2007-04-22 Thread A.J.Mechelynck

Виктор Кожухаров wrote:

Hello,

I think there might be a bug with vim7, and they way it handles the
arrow keys in a terminal.
The problem is, that in insert mode, the arrow keys don't navigate
through the text, but output letters. For example, pressing Up in
insert mode would do the equivalent of OAEsc in normal mode. All the
arrow keys are printing the letters that are part of their escape codes
in the line above the current one.
Also, the reason I think this is a bug is that, on the same machines,
vim6 works correctly. the TERM variable is set to xterm in both the
terminal and in vim, and this behaviour occurs in any terminal.
Furthermore, none of the timeout options have any effect on this
behaviour.
Vim has been compiled with +terminfo and +termresponse against
ncurses-5.6


Don't you have one version compiled with +terminfo and the other with -terminfo?

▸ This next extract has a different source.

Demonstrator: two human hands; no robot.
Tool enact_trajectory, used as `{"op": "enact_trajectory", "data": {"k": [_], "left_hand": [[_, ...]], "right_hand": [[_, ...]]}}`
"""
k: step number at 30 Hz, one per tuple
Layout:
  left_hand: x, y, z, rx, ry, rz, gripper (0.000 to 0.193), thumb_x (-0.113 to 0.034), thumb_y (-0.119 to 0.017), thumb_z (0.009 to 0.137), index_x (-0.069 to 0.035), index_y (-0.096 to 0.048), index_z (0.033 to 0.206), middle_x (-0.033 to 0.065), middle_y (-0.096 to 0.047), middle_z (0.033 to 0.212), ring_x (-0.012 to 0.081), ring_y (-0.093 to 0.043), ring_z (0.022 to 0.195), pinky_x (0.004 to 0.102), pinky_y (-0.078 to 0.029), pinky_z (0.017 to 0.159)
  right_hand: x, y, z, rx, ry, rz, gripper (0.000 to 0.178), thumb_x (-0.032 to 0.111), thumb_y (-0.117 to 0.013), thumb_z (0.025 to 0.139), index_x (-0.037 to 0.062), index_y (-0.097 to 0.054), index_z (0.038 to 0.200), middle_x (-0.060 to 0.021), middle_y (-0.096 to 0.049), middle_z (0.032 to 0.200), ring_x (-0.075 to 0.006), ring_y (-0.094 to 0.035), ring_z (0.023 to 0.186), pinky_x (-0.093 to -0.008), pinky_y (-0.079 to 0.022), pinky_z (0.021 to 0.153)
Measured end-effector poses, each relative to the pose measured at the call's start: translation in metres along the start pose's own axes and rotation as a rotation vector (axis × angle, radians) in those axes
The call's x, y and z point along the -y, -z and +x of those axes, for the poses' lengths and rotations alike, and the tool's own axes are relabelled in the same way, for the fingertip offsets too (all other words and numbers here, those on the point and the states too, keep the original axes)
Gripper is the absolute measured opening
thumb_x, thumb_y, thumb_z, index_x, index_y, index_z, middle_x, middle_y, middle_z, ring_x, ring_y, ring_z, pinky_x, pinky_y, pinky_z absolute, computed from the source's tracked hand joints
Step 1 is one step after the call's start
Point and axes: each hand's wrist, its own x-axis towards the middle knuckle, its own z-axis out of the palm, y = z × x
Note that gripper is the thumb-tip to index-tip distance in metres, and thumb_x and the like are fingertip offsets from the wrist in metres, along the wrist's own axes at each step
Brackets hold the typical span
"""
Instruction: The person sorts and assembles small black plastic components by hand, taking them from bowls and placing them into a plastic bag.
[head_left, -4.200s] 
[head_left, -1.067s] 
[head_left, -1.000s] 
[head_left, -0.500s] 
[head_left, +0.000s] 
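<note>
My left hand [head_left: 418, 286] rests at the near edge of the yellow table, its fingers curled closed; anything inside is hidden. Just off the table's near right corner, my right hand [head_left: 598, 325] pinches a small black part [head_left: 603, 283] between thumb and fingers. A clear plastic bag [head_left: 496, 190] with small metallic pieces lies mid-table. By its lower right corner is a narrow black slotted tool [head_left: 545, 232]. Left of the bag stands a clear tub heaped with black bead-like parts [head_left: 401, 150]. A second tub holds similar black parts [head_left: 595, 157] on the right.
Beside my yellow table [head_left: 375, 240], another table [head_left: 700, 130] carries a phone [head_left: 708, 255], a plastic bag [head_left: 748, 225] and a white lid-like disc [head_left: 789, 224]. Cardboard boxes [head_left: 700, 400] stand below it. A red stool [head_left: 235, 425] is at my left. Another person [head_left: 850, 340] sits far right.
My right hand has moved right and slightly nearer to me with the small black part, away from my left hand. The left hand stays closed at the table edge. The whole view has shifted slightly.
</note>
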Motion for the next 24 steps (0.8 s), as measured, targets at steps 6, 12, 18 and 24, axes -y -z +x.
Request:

Are both versions running with the same value of 'ttybuiltin'?

Is 'term' left at its default?

Try the following in both versions:

:echo has(terminfo)
:set term? ttybuiltin?

Each of the above might explain (with a badly-set-up system) the difference in 
behaviour you're seeing.


Also, does it get better or worse if you run vim7 or vim6 (try both) as

vim -u NONE -N

to avoid loading the vimrc, gvimrc and plugins?


Best regards,
Tony.
--
If a camel flies, no one laughs if it doesn't get very far.